Sunday, May 18, 2014

21 Day Fix Grocery List

Ever since the 21 day fix came out, I have been following the meal plan pretty religiously. I am in LOVE with the meal plan actually. Why? Because it is full proof and takes all of the guess work out for you. You use an equation to figure out how many of each color container you use (colors=food groups, for example: red=protein) and you fill that container up and that is one serving. I have always found color coded systems to be much easier to follow because I am a visual person, plus counting calories sucks (let's be honest) and it's a hard system to live by. I like this plan because it focuses on portion control and clean eating, now that I have done the fix a few times I am able to eye ball a lot of stuff, but still occasionally use the containers for re-assurance that I am sticking with the right amount.

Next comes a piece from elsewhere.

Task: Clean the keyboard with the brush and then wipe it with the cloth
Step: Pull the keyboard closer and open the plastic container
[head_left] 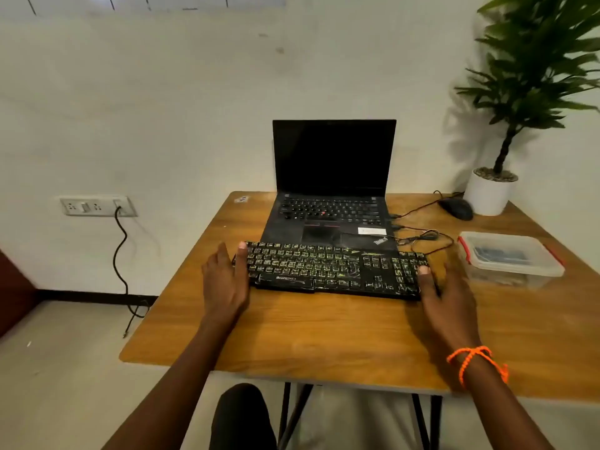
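hands: left hand (227,280) and right hand (444,293) spread, flanking keyboard (334,269), thumbs on it
progress: brushing, wiping both left; no brush or cloth visible

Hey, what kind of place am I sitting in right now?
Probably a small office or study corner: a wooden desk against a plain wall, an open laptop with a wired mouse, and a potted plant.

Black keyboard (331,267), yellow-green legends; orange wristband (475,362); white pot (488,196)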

Also, there is nothing that is not allowed on this plan. Wine and chocolate approved (in moderation of course)! Like I said it's a healthy lifestyle change, not a diet!

I am going to Vegas in about a month for Beachbody Coach Summit and I want to be at my goal weight by then. Sticking to this meal plan, 100%, will allow me to do that so I am committed, stocked up, and ready to CRUSH SOME GOALS!

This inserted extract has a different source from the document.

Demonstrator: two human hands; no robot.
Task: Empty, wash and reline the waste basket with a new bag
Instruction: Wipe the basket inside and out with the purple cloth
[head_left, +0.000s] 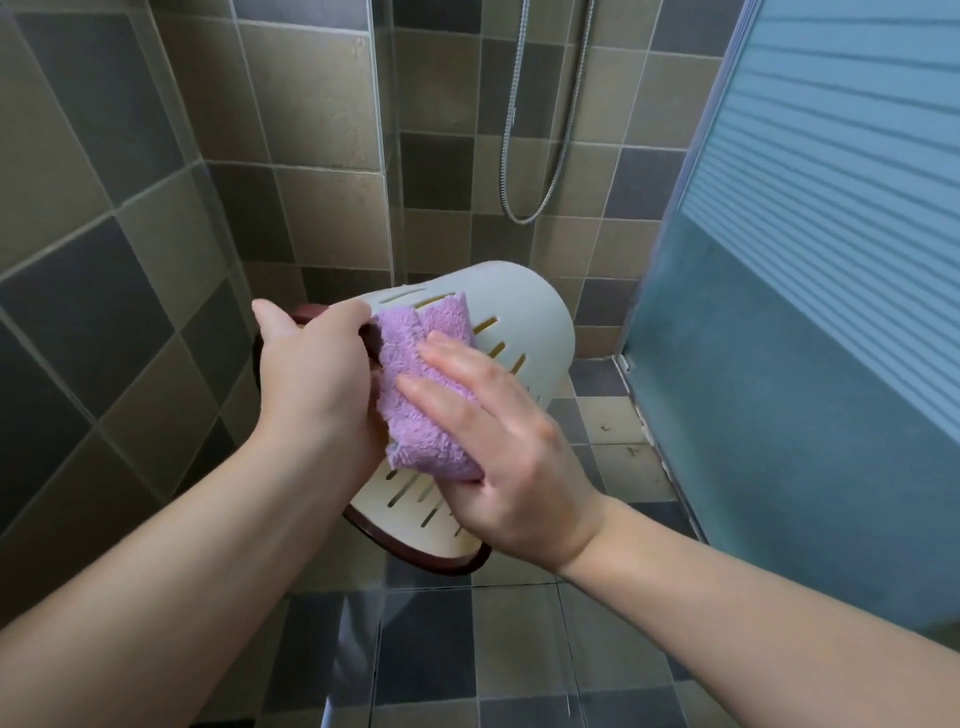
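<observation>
basket: pale slotted plastic waste basket (524, 317) with dark red rim, held tipped in the air over the shower floor
left hand (311, 379): fingers grip rim
right hand (498, 441): flat fingers press fluffy purple cloth (421, 384) on wall
handling: likely light, stiff, slippery wet; hold rim

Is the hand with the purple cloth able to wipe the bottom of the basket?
Probably yes. The right hand presses the purple cloth on the basket's slotted side, and nothing blocks its closed bottom end, which points away.

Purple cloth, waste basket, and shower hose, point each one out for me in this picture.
purple cloth (415, 384), head view, on its fluffy middle.
waste basket (524, 306), head view, on its pale side wall near the base.
shower hose (558, 156), head view, on the hanging metal loop.
</observation>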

So when I am using this plan (from here until forever), there are some staples that I pick up at the store on a weekly basis. I know a lot of people think grocery shopping every week is a pain in the ass but I plan weekly and I don't always have huge trips, a lot of the time I just need almond milk, fresh fruit/veggies, and a few other things.

Protein: Red
- Lean ground turkey
-Turkey Burgers (Trader Joes)
-Veggie Burgers (Trader Joes)
- Boneless, skinless chicken breasts

Red meat is approved on the plan and I do eat it from time to time (love me some STEAK) but I typically stick with leaner meats. I also do not like bacon. At all. So that is never on the list.

Yellow: Carbs
-Quinoa and Brown Rice Pasta
-Rolled oats
-Sweet potato
-Sweet Potato Frites (Trader Joes)
-Unsweetened Almond Milk
-Ezekiel Bread (Trader Joes)
-Whole Grain Bread (No HFCS)

I always use a carb (unsweetened almond milk) with my Shakeology, which is a little different from the meal plan but I love it so much! I stay away from starches and white pastas.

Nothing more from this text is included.